PROBLEM
Whenever a line in the entries below contains the string "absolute", copy that line.

PROVIDED DATA
*** Block opens ***

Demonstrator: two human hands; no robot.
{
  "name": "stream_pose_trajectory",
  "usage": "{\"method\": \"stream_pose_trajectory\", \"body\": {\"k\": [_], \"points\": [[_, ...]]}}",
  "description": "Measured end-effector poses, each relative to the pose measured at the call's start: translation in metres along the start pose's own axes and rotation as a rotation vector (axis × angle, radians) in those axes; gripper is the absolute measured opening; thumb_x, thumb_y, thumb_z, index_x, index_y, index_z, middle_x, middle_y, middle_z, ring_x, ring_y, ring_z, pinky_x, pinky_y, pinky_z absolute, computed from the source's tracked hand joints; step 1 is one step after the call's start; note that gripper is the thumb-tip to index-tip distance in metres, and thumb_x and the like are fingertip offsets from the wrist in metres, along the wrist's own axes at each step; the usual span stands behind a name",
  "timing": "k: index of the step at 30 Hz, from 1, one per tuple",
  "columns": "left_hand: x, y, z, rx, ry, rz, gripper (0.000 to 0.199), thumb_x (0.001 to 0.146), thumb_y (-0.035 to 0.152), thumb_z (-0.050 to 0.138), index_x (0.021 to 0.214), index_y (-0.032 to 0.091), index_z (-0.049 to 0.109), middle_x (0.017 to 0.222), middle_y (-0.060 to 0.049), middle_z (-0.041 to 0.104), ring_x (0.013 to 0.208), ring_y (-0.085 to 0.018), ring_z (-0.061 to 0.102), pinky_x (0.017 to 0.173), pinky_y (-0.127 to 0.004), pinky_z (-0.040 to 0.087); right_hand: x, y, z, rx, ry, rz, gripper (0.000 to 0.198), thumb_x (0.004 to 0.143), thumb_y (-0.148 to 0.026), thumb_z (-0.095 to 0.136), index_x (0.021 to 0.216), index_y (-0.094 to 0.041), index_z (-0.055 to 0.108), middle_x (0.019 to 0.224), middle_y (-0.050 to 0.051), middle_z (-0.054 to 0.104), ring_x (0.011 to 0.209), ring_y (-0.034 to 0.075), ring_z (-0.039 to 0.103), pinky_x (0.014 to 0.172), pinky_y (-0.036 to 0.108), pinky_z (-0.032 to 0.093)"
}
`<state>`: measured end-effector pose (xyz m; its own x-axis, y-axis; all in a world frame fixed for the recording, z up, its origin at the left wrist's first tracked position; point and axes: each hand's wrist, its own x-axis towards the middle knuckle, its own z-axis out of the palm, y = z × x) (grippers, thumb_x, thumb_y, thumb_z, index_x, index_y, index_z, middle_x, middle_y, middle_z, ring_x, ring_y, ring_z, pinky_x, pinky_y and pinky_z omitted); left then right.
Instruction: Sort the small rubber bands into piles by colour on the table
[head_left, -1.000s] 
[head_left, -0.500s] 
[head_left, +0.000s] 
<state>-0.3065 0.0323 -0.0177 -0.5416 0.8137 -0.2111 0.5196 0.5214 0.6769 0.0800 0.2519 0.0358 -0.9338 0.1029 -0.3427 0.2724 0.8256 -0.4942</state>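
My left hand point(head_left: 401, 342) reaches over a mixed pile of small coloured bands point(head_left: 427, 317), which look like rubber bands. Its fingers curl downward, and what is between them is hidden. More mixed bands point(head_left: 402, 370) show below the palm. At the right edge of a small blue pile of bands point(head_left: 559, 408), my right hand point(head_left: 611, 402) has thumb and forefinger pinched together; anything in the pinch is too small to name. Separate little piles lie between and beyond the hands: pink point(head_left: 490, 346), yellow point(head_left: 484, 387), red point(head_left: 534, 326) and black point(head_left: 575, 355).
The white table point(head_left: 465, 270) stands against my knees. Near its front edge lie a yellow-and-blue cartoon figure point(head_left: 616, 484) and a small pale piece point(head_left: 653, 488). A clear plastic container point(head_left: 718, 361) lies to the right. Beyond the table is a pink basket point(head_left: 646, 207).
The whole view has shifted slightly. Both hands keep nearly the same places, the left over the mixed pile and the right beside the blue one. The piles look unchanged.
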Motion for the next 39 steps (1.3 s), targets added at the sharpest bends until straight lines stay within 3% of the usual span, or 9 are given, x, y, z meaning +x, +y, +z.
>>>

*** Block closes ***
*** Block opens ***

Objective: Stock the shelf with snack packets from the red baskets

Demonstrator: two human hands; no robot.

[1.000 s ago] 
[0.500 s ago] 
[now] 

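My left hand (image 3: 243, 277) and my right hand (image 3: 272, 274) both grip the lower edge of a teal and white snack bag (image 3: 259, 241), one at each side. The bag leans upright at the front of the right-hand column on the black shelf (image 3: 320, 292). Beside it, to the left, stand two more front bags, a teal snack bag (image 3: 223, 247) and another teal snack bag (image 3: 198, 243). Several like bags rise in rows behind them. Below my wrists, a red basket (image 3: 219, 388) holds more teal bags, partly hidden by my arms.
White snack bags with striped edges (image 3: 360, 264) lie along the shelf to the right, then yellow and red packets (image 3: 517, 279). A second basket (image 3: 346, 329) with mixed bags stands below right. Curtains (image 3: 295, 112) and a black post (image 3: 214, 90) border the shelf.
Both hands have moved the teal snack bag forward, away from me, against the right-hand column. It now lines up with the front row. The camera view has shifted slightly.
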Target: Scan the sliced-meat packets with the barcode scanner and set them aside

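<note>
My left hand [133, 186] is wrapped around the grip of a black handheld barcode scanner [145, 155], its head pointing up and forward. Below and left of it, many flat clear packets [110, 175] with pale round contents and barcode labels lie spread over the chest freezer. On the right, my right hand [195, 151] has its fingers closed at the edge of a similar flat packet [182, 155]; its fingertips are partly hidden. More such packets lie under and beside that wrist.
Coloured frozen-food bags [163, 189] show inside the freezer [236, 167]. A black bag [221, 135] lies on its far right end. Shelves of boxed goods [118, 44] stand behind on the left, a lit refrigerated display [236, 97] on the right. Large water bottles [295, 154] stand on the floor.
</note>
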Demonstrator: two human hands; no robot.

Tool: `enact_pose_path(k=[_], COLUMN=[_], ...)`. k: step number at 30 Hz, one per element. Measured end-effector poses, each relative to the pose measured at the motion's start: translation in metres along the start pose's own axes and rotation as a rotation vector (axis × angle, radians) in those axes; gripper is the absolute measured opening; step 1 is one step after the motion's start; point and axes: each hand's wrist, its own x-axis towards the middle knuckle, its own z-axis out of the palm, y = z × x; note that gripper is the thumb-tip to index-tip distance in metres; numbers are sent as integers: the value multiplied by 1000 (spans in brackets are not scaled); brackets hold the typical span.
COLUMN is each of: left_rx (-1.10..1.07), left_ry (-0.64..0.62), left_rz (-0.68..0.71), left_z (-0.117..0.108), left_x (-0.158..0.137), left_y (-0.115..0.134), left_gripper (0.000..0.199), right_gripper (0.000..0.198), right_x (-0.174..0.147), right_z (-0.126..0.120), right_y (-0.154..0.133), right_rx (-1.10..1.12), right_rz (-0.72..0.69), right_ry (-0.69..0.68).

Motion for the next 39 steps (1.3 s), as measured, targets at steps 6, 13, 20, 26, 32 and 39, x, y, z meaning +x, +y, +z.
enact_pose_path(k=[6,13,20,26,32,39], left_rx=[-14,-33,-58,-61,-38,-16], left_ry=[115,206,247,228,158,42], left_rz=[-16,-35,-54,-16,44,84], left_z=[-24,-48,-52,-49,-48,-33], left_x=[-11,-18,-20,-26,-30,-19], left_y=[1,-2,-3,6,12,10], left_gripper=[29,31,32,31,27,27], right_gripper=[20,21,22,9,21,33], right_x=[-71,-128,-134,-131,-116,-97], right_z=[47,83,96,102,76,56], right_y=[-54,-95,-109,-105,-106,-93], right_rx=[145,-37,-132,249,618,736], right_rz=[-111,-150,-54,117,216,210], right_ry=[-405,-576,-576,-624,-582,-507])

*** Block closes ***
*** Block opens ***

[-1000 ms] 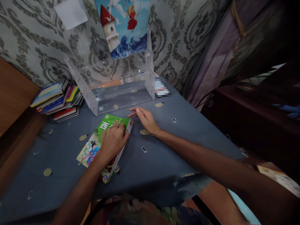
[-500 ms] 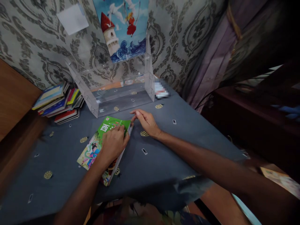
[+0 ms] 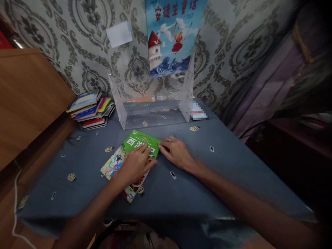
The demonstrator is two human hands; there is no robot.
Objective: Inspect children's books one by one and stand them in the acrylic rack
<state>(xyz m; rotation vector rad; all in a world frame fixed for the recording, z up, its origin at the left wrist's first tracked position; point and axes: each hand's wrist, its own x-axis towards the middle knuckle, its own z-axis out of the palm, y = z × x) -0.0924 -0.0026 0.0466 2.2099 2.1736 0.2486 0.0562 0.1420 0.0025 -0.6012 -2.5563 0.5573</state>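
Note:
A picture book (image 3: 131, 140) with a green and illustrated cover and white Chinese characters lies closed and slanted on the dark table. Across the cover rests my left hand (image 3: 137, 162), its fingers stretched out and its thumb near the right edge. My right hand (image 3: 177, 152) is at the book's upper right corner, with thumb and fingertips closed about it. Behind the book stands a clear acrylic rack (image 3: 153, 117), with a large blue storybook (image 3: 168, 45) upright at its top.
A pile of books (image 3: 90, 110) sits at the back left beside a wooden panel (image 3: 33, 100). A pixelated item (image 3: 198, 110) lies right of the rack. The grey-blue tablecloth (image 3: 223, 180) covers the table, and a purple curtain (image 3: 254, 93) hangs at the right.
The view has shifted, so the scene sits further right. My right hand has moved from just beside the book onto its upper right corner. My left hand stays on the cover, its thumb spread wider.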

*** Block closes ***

ANSWER BOX
  "description": "Measured end-effector poses, each relative to the pose measured at the call's start: translation in metres along the start pose's own axes and rotation as a rotation vector (axis × angle, radians) in those axes; gripper is the absolute measured opening; thumb_x, thumb_y, thumb_z, index_x, index_y, index_z, middle_x, middle_y, middle_z, ring_x, ring_y, ring_z, pinky_x, pinky_y, pinky_z absolute, computed from the source's tracked hand joints; step 1 is one step after the call's start; note that gripper is the thumb-tip to index-tip distance in metres, and thumb_x and the like are fingertip offsets from the wrist in metres, along the wrist's own axes at each step; the usual span stands behind a name",
Tool: `enact_pose_path(k=[_], COLUMN=[_], ...)`. k: step number at 30 Hz, one per element. Measured end-effector poses, each relative to the pose measured at the motion's start: translation in metres along the start pose's own axes and rotation as a rotation vector (axis × angle, radians) in those axes; gripper is the absolute measured opening; step 1 is one step after the motion's start; point and axes: each hand's wrist, its own x-axis towards the middle knuckle, its own z-axis out of the palm, y = z × x; note that gripper is the thumb-tip to index-tip distance in metres; numbers are sent as integers: the value multiplied by 1000 (spans in brackets are not scaled); brackets hold the typical span.

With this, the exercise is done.